Exercise goal. Begin at the first line of the data and copy each line through the one containing "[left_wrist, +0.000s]", that line included, with no pictures.

Data section.
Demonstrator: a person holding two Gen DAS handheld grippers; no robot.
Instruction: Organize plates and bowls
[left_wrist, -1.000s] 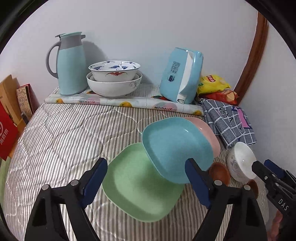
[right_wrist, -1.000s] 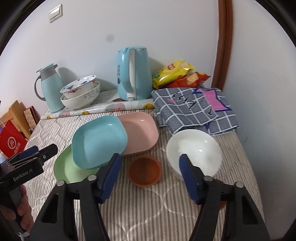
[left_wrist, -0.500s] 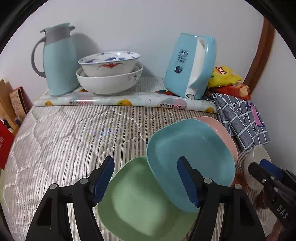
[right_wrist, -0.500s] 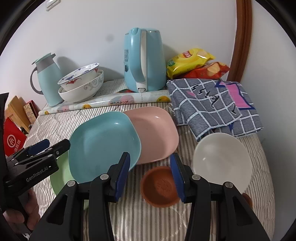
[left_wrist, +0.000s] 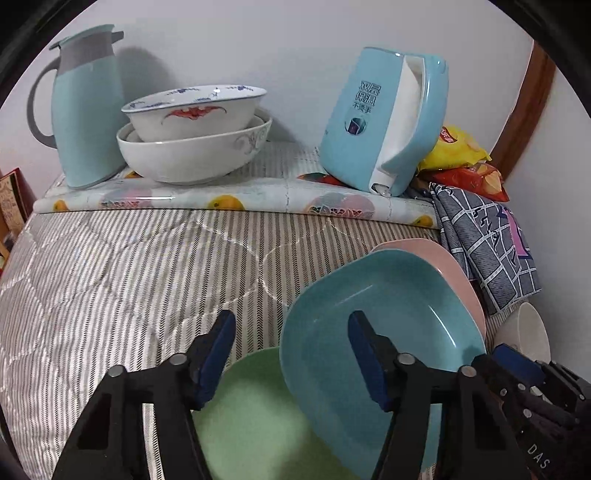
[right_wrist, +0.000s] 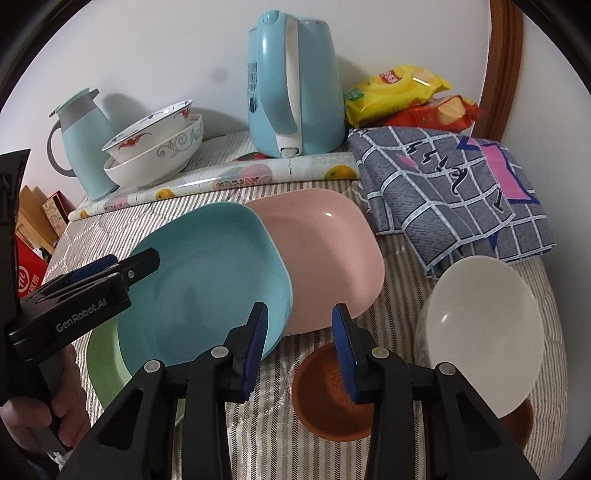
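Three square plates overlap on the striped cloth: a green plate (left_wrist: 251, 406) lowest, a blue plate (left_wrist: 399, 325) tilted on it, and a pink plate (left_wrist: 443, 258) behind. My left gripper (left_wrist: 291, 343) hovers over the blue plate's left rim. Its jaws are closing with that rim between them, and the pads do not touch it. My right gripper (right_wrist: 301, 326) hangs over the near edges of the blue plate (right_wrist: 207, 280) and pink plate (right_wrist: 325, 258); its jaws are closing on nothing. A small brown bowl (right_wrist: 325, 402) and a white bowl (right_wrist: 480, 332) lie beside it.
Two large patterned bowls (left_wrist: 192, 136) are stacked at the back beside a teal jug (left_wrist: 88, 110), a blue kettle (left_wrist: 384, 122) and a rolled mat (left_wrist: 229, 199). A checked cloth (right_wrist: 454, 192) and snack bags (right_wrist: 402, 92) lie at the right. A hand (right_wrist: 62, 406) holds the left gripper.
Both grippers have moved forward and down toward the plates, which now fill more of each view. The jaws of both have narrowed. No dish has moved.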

Task output.
Demonstrator: a person holding two Gen DAS handheld grippers; no robot.
Instruction: Organize plates and bowls
[left_wrist, -1.000s] 
[right_wrist, -1.000s] 
[left_wrist, -0.500s] 
[right_wrist, -0.500s] 
[left_wrist, +0.000s] 

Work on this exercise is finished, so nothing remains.